Short-term NK exposure to IL-12 then the NK cells release lots of IFN gamma and TNF alpha and high cytotoxic activity (classed as effector NK cells) in LN - promote Th1 response

EFFECTOR NK CELL

Question 33

exposure to IL-18 from dendritic cells result in ?

Answer 33

Exposure to IL-18 (from DC cells) promotes development of CD56+/CD83+/CCR7+/CD25+ cells (helper NK cells) could be migratory NK cells which favour Th1 response

HELPER NK CELL

Question 34

3 main types of NK cell receptors ?

Answer 34

killer immunoglobulin like receptor (KIR)

Heterodimeric c-lectin receptors ( CD94 and NG2)

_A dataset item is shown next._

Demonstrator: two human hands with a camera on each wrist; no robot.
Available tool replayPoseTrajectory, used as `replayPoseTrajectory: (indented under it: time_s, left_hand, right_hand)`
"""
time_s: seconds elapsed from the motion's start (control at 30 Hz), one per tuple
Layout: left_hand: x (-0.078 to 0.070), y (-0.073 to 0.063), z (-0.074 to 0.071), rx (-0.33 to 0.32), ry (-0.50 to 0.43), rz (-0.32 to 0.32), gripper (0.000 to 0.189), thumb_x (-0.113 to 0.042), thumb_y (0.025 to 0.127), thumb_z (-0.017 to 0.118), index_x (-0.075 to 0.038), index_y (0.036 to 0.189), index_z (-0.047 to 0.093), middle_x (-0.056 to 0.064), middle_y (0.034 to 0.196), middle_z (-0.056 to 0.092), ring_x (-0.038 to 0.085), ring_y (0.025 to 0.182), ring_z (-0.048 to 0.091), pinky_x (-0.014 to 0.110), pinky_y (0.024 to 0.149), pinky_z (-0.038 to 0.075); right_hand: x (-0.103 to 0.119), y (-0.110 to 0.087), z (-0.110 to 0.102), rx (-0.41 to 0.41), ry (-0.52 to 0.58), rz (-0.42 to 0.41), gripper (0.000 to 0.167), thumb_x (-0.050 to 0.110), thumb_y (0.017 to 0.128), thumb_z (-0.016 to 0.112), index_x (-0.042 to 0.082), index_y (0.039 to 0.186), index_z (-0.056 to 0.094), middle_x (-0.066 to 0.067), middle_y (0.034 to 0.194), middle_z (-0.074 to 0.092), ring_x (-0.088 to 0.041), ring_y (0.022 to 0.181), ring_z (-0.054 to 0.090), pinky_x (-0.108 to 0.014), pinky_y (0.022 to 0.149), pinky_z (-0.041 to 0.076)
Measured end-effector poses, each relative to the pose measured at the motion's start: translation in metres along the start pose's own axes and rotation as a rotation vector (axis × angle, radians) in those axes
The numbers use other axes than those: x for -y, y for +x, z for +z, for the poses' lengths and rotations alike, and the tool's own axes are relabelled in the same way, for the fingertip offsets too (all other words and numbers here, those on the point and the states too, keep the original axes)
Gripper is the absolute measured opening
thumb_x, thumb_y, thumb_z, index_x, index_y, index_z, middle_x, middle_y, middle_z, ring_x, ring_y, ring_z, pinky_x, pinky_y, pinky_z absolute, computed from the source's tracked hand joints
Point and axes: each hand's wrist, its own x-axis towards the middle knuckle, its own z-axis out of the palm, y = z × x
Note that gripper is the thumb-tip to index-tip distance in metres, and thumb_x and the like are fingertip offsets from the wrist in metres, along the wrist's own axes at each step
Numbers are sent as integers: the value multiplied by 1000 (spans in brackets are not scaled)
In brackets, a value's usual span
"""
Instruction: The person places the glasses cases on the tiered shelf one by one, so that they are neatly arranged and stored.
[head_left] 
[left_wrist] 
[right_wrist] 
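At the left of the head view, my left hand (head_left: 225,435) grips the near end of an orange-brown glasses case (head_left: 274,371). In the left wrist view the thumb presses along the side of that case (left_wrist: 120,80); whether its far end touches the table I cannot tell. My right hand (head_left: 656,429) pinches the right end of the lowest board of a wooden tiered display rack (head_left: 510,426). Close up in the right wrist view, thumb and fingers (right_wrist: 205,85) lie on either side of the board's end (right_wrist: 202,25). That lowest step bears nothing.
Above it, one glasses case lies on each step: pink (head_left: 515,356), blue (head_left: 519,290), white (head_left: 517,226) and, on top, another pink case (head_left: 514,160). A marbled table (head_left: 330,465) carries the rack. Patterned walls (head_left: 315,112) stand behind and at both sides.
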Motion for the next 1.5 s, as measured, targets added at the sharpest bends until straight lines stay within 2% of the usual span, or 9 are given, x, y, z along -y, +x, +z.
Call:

Natural c lectin receptors

Question 35

KIR

Answer 35

Exist as pairs inhibitory/activating receptors

• Recognise HLA A, B and C molecules in humans
• Not a KIR for every HLA type – recognise a group of molecules which suggests homology in A.A sequence to allow binding.
• what is recognised by each receptor not yet defined in some cases

Question 36

heterodimeric C lectin receptor

Answer 36

Made from 2 proteins

Made from CD94 covalently linked to a product of the NG2 gene

CD94/NG2a inhibitory

Recognise non-classical MHC-class-1 and class I molecules

Question 37

natural cytotoxicity receptors ?

Answer 37

ligand may not defined on target cell

• used in killing of tumour cells so not found on our own healthy cells
• human NK cells kill Dendritic Cells by activation of the calcium-calmodulin kinase triggered by engagement of LFA I (adhesion molecule) - results in degranulation
• block with specific inhibitor of calcium-calmodulin kinase II
• only activated NK cells can kill DC – e.g. during viral infections not our own cells
• Also can be activated by engagement of the phosphatidylinositol 3-kinase and causes ligation of NK cytotoxicity receptors NKp30 and NKp46

Question 38

DC editing ?

Answer 38

DC editing - NK cell involved in controlling quality and quantity of DC - eliminate DCs at immature stage, and therefore bona fide tolerogenic DCs - NKp30 receptor involved

Question 39

human sudy , patients with genetic mutation in beta 2 integrin ( CD18)

Answer 39

have NK cells which are less cytotoxic. No CD18 then no antibody induced cytotoxicity

Question 40

hyper IgM syndrome

Answer 40

hyper-IgM syndrome due to a mutation in the CD40 ligand gene resulted in natural killer (NK) cell deficiency. Decreased levels of immunoglobin G in the blood and normal or elevated levels of IgM. Patients have no CD56+ or CD16+ cells and no NK activity.

Question 41

Hermansky Pudlk syndrome 2

Answer 41

an autosomal recessive disease characterized by partial albinism - have NK cells with low perforin levels and NK cells have low cytotoxic activity.